I like how readily available the crickets are here locally... is it really bad? I even have a tank setup to breed crickets.. ground up dog food... black dirt from the store..

I tried to take a picture of the mantids arms but it didn't come out good and I'm new with this macro feature on my camera. It doesn't help that I'm highly caffeinated and only using 1 hand to take the picture.


----------



## PhilinYuma (Apr 18, 2009)

LectricBlueyes said:


> I have 2 Malaysian Giant Shield mantids who's arms are stuck up next to their heads. I believe they recently molted. I try hand feeding and they try to grab the cricket but can't, and they don't eat. One looks very skinny and the other is getting there. What gives?Can I help? Is this normal? Will they get un-stuck?
> 
> If this won't right itself, would it help if I put one in the freezer to slow it down, then used rubber-tip tweazers to pull the raptor arms down? Maybe I could unlock the join? The arms aren't dead, and have a short range of motion but they do work. They just can't catch food.
> 
> ...


The only good thing about your giant shields is that they will die for sure if you can't help them, so you can't do them any worse harm.

MAYBE you can unstick the arms with a pair of tweezers afer wetting the area thoroughly with a wet cue tip/paintbrush. Use water, and if that doesn't work, try alcohol. It's certainly worth a try. I've always been chicken about slowing down a mantis in the freezer, though it should work. Maybe someone else has experience...

A safe method, usually used in labs, is to knock it out with carbon dioxide. I doubt that you have a CO2 cyllinder handy, but here's an old trick, though I haven't seen it on this forum. Put yr mantis in a small deli cup with a mesh lid. Use a 32 oz cup with some warm water in it (not to the top, you'll see why!) drop four Alka Seltzer tabs in the warm water, and as it begins to fizz (CO2, of course) invert the mantis pot over it. You can put a mesh lid on the big pot, too if you wish. This should knock the mantis out long enough for you to operate (have everything ready ion advance!).

Good luck! Let us know how it works out.

Are you keeping your nymphs in the 32 oz pots or the little ones? They need the big ones!

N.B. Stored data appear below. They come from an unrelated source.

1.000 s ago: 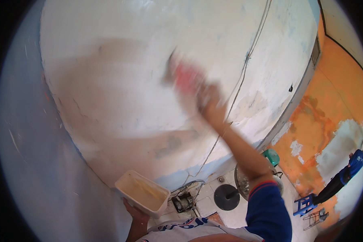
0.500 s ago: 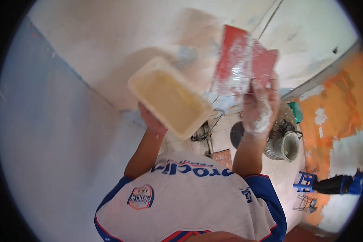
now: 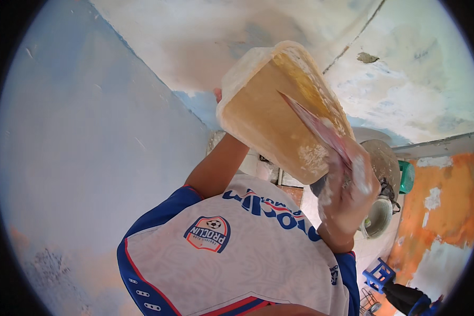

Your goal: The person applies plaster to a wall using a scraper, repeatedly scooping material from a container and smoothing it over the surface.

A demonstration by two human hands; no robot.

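Observation:
A pale rectangular plastic tub (image 3: 268, 113) is tilted up in front of my chest, with yellowish and whitish smears along its inner side. My left hand (image 3: 218, 95) grips it from behind; only a bit of the fingers shows past its left rim. My right hand (image 3: 353, 184), coated in white paste, is closed around a red flat spreader (image 3: 317, 124). The spreader is turned nearly edge-on and overlaps the tub's opening. White paste also marks the spreader. Whether its blade touches the tub's inside, I cannot tell.
A patchy plastered wall (image 3: 179, 47) meets a bluish wall (image 3: 110, 174) at the left. Beyond my right arm stand a round grey container (image 3: 382, 158), a whitish bucket (image 3: 378, 218) and a green object (image 3: 406, 176). A blue stool (image 3: 379, 275) is near an orange, peeling wall (image 3: 447, 195).
The tub has moved right and tilted up. The red spreader, held up apart from the tub before, has come down over its opening and turned edge-on. My view has turned too.

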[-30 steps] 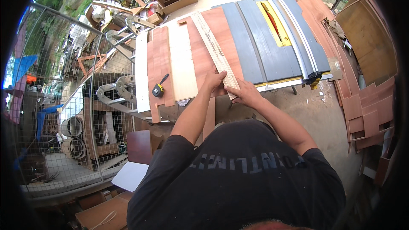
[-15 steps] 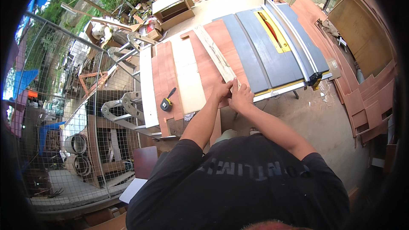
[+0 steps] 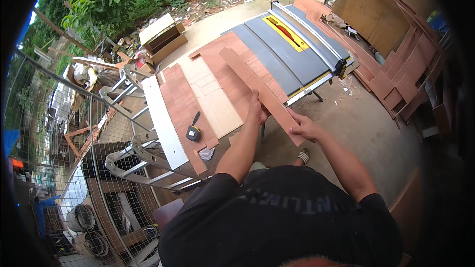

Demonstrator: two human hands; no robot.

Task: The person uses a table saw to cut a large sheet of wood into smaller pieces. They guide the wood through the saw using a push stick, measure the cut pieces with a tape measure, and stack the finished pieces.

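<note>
Both my hands grip a long, narrow reddish-brown plywood strip [image 3: 262, 89], whose far end lies over a wider plywood sheet [image 3: 220, 74] and whose near end sticks out toward me past the table. My left hand [image 3: 256, 109] is closed on its left edge. On the right edge, nearer the close end, my right hand [image 3: 303, 124] has its thumb on top and its other fingers partly hidden beneath. To the left, a black and yellow tape measure [image 3: 194, 132] rests on reddish plywood strips [image 3: 183, 104]. A pale board with pencil lines [image 3: 208, 91] lies between.
A grey table saw [image 3: 262, 44] with a red blade in a yellow insert [image 3: 286, 33] adjoins the plywood on the right. Folded metal ladder legs [image 3: 133, 153] and a wire mesh fence [image 3: 94, 133] stand left. Plywood offcuts [image 3: 396, 84] are piled at right; an open wooden box [image 3: 163, 39] sits beyond.
The strip has been turned over from its pale face to its reddish face and pulled toward me. My hands have moved apart onto its two edges. The view has shifted rightward.
</note>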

Crickets are fine (Rick is standing over my shoulder as I write this, ROS!), but my Asian nymphs get a lot of house flies.

Cheers!


----------



## lectricblueyes (Apr 18, 2009)

lmao how embarrassing that was the wrong picture lmao! please delete Phil


----------



## Emile.Wilson (Apr 18, 2009)

LectricBlueyes said:


> lmao how embarrassing that was the wrong picture lmao! please delete Phil


haha


----------



## lectricblueyes (Apr 18, 2009)

lol cmon wake up and delete your post haha

::::RED IN THE FACE::::

!!!!!!! cmon! lol


----------



## lectricblueyes (Apr 18, 2009)

Emile said:


> haha


Send him a PM please


----------



## Emile.Wilson (Apr 18, 2009)

LectricBlueyes said:


> Send him a PM please


i find it rather funny


----------



## PhilinYuma (Apr 18, 2009)

LectricBlueyes said:


> lmao how embarrassing that was the wrong picture lmao! please delete Phil


People have tried to delete Phil in the past! I dance on their graves! h34r: :lol: :lol:

P.S. I have saved the pic to disc for anyone who missed it. Will trade for ooths or feather mantids.


----------



## Katnapper (Apr 18, 2009)

PhilinYuma said:


> P.S. I have saved the pic to disc for anyone who missed it. Will trade for ooths or feather mantids.

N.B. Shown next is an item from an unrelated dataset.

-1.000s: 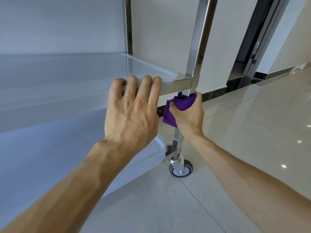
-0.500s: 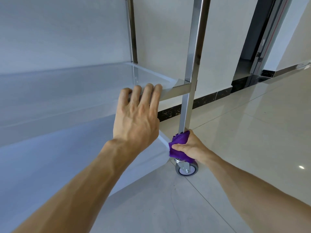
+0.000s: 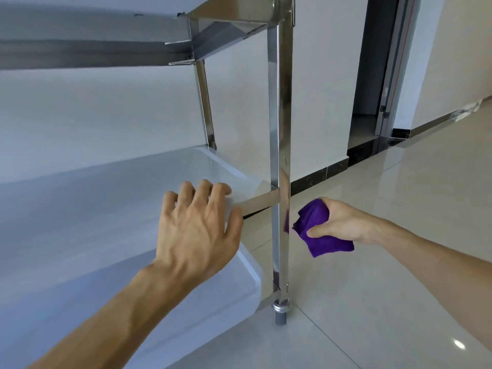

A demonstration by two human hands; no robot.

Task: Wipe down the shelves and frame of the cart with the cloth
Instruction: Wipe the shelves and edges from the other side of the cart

Gosh darnit, I missed it!!! :angry: What was it?!! I wanna seeeeee!!!!!  LOL

Lectric, I'm not sure what is going on with your nymphs...  but it does sound like it could a bad molt issue. Are their arms actually stuck to their heads, or are they just holding them up in a "zombie-like" pose close to their heads? (I'm guessing the latter)

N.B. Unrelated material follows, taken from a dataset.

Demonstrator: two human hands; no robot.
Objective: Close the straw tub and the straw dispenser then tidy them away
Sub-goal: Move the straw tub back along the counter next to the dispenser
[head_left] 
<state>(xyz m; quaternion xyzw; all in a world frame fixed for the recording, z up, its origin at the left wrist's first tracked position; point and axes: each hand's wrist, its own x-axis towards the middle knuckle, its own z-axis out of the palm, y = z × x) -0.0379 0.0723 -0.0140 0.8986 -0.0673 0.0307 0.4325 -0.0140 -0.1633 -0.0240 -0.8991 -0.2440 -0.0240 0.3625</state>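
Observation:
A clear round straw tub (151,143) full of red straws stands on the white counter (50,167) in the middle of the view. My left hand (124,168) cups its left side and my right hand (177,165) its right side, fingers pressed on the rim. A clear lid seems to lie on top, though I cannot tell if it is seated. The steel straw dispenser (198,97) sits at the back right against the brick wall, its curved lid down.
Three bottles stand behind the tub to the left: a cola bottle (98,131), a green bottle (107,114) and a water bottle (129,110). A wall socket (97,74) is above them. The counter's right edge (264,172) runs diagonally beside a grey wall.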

If it were me, I wouldn't put them in the freezer, Phil's alka seltzer gas, or anything, lol. You might end up doing more harm than good if you try surgery... but it's hard to say without seeing them. Do you have a medical license to perform that kind of thing? h34r: 

I have a P. chlorophaea who had a bad molt (my fault for not getting her into a larger container in time) when she was a nymph. Her head/neck was bent over and she couldn't use her raptorial forearms. She would walk around holding them up on either side of her head, like doing a zombie walk. I hand fed her through 3 more molts. With each molt she got just a little bit better. When she molted for the second to last time, her neck was totally straight and she could finally catch flies on her own! She's a normal adult now... but does have some minor "ruffling" of her wings. It doesn't affect her in the least however.

I don't know what to tell you, but I guess to use your own judgement. To hand feed, stick ff's with a straight pin and hold them up to their mouths. They should get the idea and hang of it pretty quickly. They should be able to hold a ff with their mouths while eating it. Sometimes they'll accidentally drop it, and you'll have to re-stick and re-offer it. And they may be able to use the sides of their arms to "prop" the ff up against their mouths.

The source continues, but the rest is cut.